Burns filed this qui tarn action under the False Claims Act, 31 U.S.C. § 3729 et seq. (“FCA”) on June 3, 1994. On March 15, 1995, the United States of America (the “Government”) intervened in the action. Burns alleges that Defendants submitted false claims for payment to the United States Department of the Navy (“Navy”) in connection with their performance under a contract between A.D. Roe, Inc. and the Navy. Under the contract, Roe served as the prime contractor for the modernization of the Phalanx facility at the Únited States Naval Ordnance Station. Defendants Jim McCubbins, III, Norman Leigh, Kerry Wilcher, Carl Graf, Steven R. Stambaugh, and Rodger Call were employed by and/or served as officers of Roe. Defendants Plano Construction Company, Swift Roofing of Elizabethtown, Inc., Koch Corporation, Wallender Painting, A & A Mechanical, Inc. and Romac, Inc. were subcontractors of Roe. Burns acted as the Navy’s Construction Representative on the Phalanx project except for a time period from November 1993 to February 1994. 1 During that period, Burns continued his employment with the government, but not on the Phalanx project. He returned to the Phalanx project in February 1994.
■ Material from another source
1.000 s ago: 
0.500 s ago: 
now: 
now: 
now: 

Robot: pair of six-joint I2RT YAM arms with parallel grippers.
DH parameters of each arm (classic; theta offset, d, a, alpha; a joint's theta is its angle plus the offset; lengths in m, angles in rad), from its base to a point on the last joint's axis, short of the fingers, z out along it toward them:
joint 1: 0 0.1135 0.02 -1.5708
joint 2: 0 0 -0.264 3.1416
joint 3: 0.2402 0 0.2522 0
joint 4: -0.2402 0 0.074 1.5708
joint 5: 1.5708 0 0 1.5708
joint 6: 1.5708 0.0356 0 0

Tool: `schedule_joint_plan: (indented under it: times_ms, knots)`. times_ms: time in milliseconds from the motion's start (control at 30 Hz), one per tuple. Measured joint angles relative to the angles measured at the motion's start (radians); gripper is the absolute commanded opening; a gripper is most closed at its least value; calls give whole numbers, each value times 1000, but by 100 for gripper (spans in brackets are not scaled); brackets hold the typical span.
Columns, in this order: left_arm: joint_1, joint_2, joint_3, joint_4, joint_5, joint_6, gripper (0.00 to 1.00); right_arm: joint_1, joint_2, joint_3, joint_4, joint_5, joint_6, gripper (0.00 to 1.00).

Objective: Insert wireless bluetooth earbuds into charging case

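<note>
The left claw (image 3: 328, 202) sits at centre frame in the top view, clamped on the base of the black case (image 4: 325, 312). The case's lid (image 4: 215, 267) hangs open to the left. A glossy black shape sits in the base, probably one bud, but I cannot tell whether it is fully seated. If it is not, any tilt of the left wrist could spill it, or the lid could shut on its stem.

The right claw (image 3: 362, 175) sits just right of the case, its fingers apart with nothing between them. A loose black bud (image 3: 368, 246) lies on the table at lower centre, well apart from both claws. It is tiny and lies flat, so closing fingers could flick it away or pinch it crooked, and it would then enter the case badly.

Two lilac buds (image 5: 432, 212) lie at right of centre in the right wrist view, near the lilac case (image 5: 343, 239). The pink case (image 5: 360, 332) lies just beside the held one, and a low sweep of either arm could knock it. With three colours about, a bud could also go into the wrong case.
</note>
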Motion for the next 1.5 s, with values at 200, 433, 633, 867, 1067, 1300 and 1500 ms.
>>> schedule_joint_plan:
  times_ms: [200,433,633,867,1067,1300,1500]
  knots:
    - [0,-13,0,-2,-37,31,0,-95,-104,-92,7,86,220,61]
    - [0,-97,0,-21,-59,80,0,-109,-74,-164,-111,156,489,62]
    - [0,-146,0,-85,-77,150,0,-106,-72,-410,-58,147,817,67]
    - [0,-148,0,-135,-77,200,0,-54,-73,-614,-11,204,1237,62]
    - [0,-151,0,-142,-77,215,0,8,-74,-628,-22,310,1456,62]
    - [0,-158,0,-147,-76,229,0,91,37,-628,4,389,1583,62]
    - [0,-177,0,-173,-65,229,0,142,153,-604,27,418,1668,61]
In response to Burns’ complaint, Defendants Roe, McCubbins, Leigh, Wilcher, Graf, Stambaugh, Call, and Romac filed a counterclaim against Burns and the Government. The counterclaim against Burns relates to his duties as a construction representative for the Navy on the project. The counterclaim seeks money damages from Burns because he allegedly negligently or intentionally failed to perform his duties as the Navy’s construction representative in an effort to profit in this qui tain action. Further, Defendants allege that Burns fraudulently aided and abetted the commitment of the acts referenced in the Amended Complaint.

I.

Defendants have moved to dismiss and for summary judgment based on the lack of subject matter jurisdiction. Section 3730(e)(4)(A) of the False Claims Act states that:

No court shall have jurisdiction over an action under this section based upon the public disclosure of allegations or transactions in a criminal, civil, or administrative hearing in a congressional, administrative, or Government Accounting Office report, hearing, audit, or investigation, or from the news media, unless the action is brought by the Attorney General or the person bringing the action is an original source of the information.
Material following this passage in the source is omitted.